• **Assignment**
Below are lines of data. Give the number of them that contain the string "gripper", and nothing else.

• **Input data**
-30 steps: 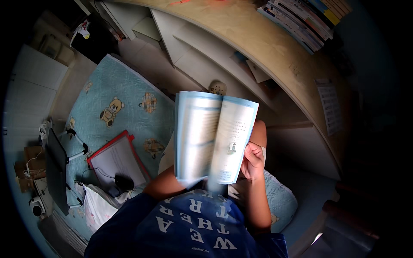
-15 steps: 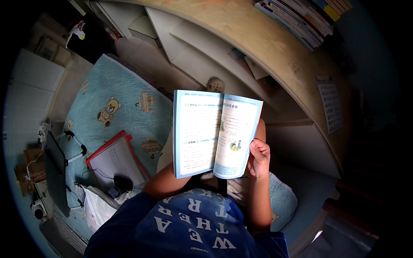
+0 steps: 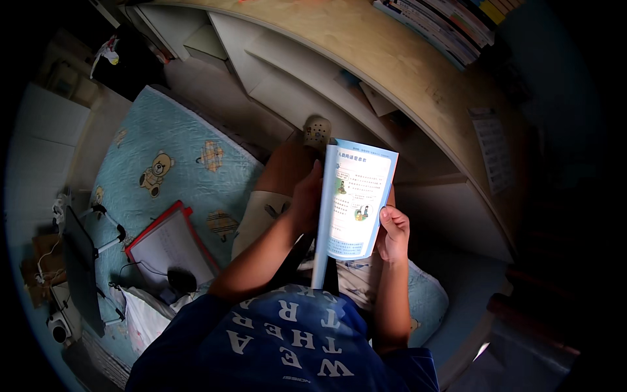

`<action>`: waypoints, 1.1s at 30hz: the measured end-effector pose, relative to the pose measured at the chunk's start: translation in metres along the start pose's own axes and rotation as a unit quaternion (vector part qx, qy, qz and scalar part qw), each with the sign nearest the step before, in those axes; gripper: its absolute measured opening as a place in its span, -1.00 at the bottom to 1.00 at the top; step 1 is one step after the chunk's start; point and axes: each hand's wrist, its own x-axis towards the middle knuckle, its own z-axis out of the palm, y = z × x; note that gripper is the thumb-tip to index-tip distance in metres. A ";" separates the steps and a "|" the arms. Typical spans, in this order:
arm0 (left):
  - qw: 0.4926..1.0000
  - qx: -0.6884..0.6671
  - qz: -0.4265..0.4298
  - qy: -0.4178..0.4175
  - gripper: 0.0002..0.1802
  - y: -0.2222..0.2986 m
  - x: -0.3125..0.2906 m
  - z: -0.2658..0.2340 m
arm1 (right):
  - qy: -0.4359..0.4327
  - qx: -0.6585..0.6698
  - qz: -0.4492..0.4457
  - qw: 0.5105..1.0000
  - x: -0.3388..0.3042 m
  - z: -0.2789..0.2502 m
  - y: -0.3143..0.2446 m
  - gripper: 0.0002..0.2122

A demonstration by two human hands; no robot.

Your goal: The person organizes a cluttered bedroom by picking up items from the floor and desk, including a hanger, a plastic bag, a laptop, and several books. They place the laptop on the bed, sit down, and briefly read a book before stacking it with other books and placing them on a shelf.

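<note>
An open book (image 3: 356, 202) with blue-bordered pages stands tilted above my lap. Its right page faces me, with printed text and small coloured drawings, while the left part is turned nearly edge-on. My right hand (image 3: 394, 236) grips the right edge, thumb on the page and fingers behind. Close against the book's left side is my left hand (image 3: 307, 199), in shadow. How its fingers are bent, and whether they grip the leaves, is not clear.
A blue bear-patterned quilt (image 3: 179, 140) lies to the left. On it are a red folder (image 3: 147, 232) with papers, a dark mouse-shaped object (image 3: 181, 279) and a folding stand (image 3: 85, 268). Wooden shelving (image 3: 307, 65) curves ahead, with stacked books (image 3: 437, 29) on top. A clog (image 3: 317, 130) is on my foot.
The book's left part has swung up from lying open to nearly edge-on. My left hand, hidden behind it before, now shows beside it. The right hand keeps its grip.
</note>
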 end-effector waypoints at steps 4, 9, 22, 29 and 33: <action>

• **Exercise response**
3